What you should know about Probable Cause

Best Syracuse Lawyers Criminal Attorneys Zukher VanStry…Then they searched me. Can they DO that? What about probable cause?
What is probable cause?

What you should know about search and seizure

When the government obtains evidence against a defendant in violation of her/his constitutional rights, that evidence may be suppressed, and therefore not introduced at trial by the prosecution. This rule is derived from the US Constitution. The defendant in such a situation is entitled to a pretrial suppression hearing. At the hearing, the defendant will generally not testify, only the police officers will give testimony. A person is not generally entitled to a pretrial suppression hearing regarding admissibility of evidence. A hearing may be granted by the court after a showing by the defendant that a constitutional violation of a defendant’s search and seizure rights took place.

There are endless scenarios with regard to the application of the search and seizure analysis. The analysis is different and can change based on the smallest facts individual to your case. If you are charged with a crime, you must immediately seek the advice of an experienced attorney who works everyday to help people protect their rights to ensure the most favorable outcome possible in your case.

Among the types of evidence that a prosecutor may offer against a defendant at trial are tangible (such as drugs seized), observations of police officers, identifications by witnesses, and statements or confessions obtained from the defendant. Each of these may be subject to suppression if improperly obtained by the police. When evidence was arguably obtained in an unconstitutional manner, the defense recourse is to move to suppress. The object of the motion is to suppress the evidence (exclude its admission at trial). If the prosecution disputes the defense assertion, a suppression hearing is held.

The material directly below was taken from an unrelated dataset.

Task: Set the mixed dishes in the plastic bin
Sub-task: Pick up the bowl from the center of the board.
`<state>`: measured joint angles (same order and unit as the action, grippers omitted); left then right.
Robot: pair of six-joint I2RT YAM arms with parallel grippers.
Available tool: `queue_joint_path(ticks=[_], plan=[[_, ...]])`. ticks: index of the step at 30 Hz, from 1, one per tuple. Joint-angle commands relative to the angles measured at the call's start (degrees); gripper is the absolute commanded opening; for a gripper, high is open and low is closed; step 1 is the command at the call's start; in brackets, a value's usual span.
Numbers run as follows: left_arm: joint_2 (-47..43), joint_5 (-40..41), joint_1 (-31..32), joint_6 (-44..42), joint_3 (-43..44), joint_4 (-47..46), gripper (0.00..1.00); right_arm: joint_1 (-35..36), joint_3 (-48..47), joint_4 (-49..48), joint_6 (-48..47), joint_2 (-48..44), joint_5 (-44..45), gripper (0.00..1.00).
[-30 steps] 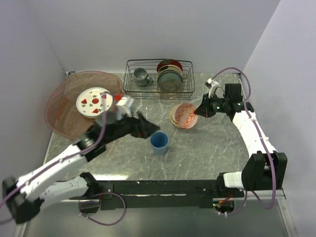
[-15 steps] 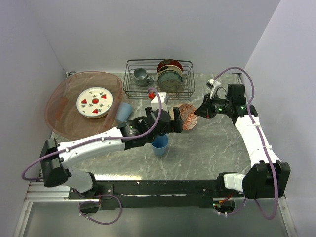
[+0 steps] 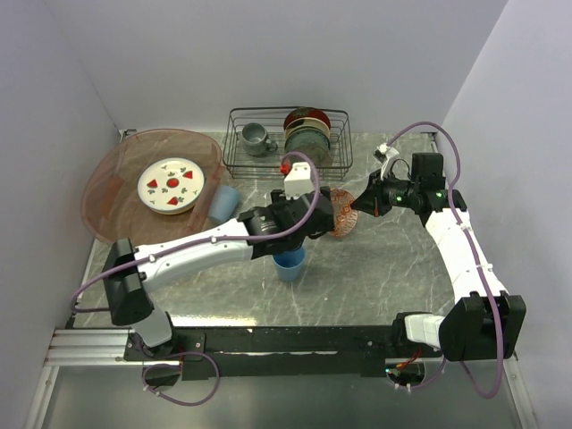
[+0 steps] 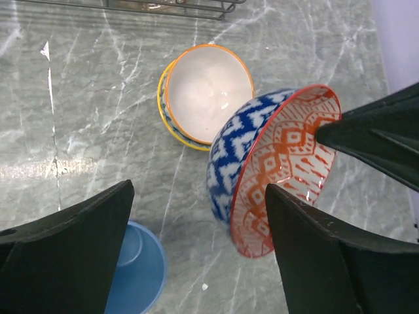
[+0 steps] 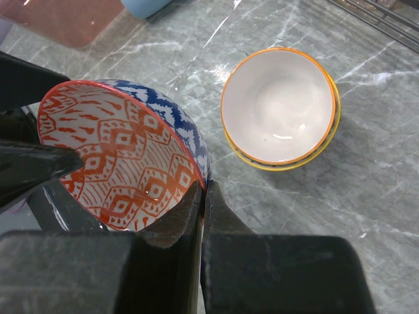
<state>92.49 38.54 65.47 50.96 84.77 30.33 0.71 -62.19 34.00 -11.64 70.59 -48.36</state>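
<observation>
Nearest my bases, a light-blue cup point(image 3: 289, 262) stands upright on the marble table point(image 3: 375, 277), tucked under my left forearm. Just past it my left gripper point(image 4: 196, 196) is spread wide and grasps nothing. The red-patterned bowl point(image 4: 275, 163) hangs between its two fingers, so close to one that I cannot tell whether it touches. My right gripper point(image 5: 203, 186) is clenched on that bowl's rim, holding it tipped on edge above the table. Beyond, the cream bowl point(image 4: 208, 88) sits upright with a yellow rim showing beneath it. Farther left, a second light-blue cup point(image 3: 223, 203) lies against the plastic bin point(image 3: 107, 192), where the white plate point(image 3: 171, 186) with strawberry marks lies. At the back stands a black wire rack point(image 3: 286, 161). This looks like a handover. My left fingers should close firmly on the bowl's wall before my right lets go, then carry it to the bin.
</observation>
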Motion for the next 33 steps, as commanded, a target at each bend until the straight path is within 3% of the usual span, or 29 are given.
queue_joint_path(ticks=[1, 2, 5, 6, 9, 10, 15, 17, 20, 21, 22, 23, 33], plan=[[4.4, 4.1, 0.4, 1.8, 7.2, 7.2, 0.81, -0.1, -1.1, -2.1, 0.2, -2.3, -2.7, 0.00], [5.2, 4.3, 0.4, 2.1, 8.2, 8.2, 0.79, 0.0, -1.1, -2.2, 0.2, -2.3, -2.7, 0.00], [7.4, 4.8, 0.4, 2.7, 11.3, 11.3, 0.56, 0.0, -0.9, -2.2, 0.2, -2.4, -2.7, 0.00], [7.7, 4.9, 0.4, 3.0, 12.1, 11.8, 0.36, 0.1, -0.8, -2.4, 0.3, -2.5, -2.8, 0.00], [7.7, 3.6, 0.4, 2.5, 12.1, 11.4, 0.08, 0.0, -0.5, -3.0, 0.6, -2.8, -3.1, 0.00], [7.1, 3.4, 0.4, 2.3, 11.8, 10.9, 0.03, 0.1, -0.3, -3.1, 0.6, -3.0, -3.5, 0.00], [2.7, 2.6, 0.3, 0.1, 7.3, 5.9, 0.01, 0.2, 1.1, -4.0, 0.0, -4.8, -5.7, 0.01], [-1.0, 1.5, -0.4, -0.8, 4.7, 3.3, 0.01, 0.2, 2.1, -4.6, -0.1, -5.8, -7.0, 0.13], [-7.4, -2.5, -2.9, -2.2, -1.9, -3.2, 0.01, 0.1, 3.6, -6.0, -0.4, -7.1, -8.9, 0.54], [-9.1, -3.3, -3.4, -2.4, -5.1, -6.1, 0.01, 0.2, 3.9, -6.7, -0.4, -7.6, -10.2, 0.77], [-12.1, -5.5, -5.2, -2.4, -6.5, -7.1, 0.01, 0.2, 4.3, -7.2, -0.6, -8.1, -10.5, 0.85], [-13.5, -6.3, -6.1, -2.3, -7.9, -7.9, 0.01, 0.2, 4.8, -7.7, -0.6, -9.3, -10.9, 0.99], [-29.1, -15.2, -24.4, -2.0, -18.1, -7.1, 0.01, -3.9, 13.4, -19.3, 4.3, -17.2, -15.4, 1.00]])
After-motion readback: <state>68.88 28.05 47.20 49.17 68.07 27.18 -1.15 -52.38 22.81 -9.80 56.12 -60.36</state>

There are four levels of permissible police intrusion, and each has it’s own requirement to determine whether the police intrusion is justified. Level I, is the least intrusive level, and is called a “request for information.” This level requires an objective and credible reason for the police to approach an individual that is not necessarily indicative of criminality. Questions permissible at this level include identity, address or destination.

A Level II inquiry is referred to as the “common law right of inquiry.” In order for the police to intrude at this level, founded suspicion that criminal activity is afoot is required. At this level, an officer is entitled to interfere with the citizen to the extent necessary to gain explanatory information, but may not forcibly seize the individual. This type of questioning would lead the person approached to reasonably believe that he or she is suspected of some wrongdoing and is the focus of the approaching officer’s investigation.

A Level III, detainment and frisk, requires the police to have reasonable suspicion that criminal activity has or will be committed. The police may forcibly pursue and/or stop and detain an individual, that is, significantly impede that person’s freedom of movement. Reasonable suspicion is defined as that amount of knowledge sufficient to cause an ordinarily prudent and cautious person to believe, under the circumstances, that criminal activity is at hand.

Lastly, a Level IV, warrantless arrest, is the highest level of police intrusion. This can only be done when there is “probable cause” to believe that the person has committed a crime, even if the crime was not committed in the officer’s presence.

If you should have any questions about a particular matter and your charges are in Onondaga, Oneida, Madison, or Jefferson County, don’t hesitate to call us at 315-701-2939 or find us on the web at bestsyracuselawyers.com for a free initial consultation. See related articles:

What are my rights if I am stopped, searched, or arrested by police?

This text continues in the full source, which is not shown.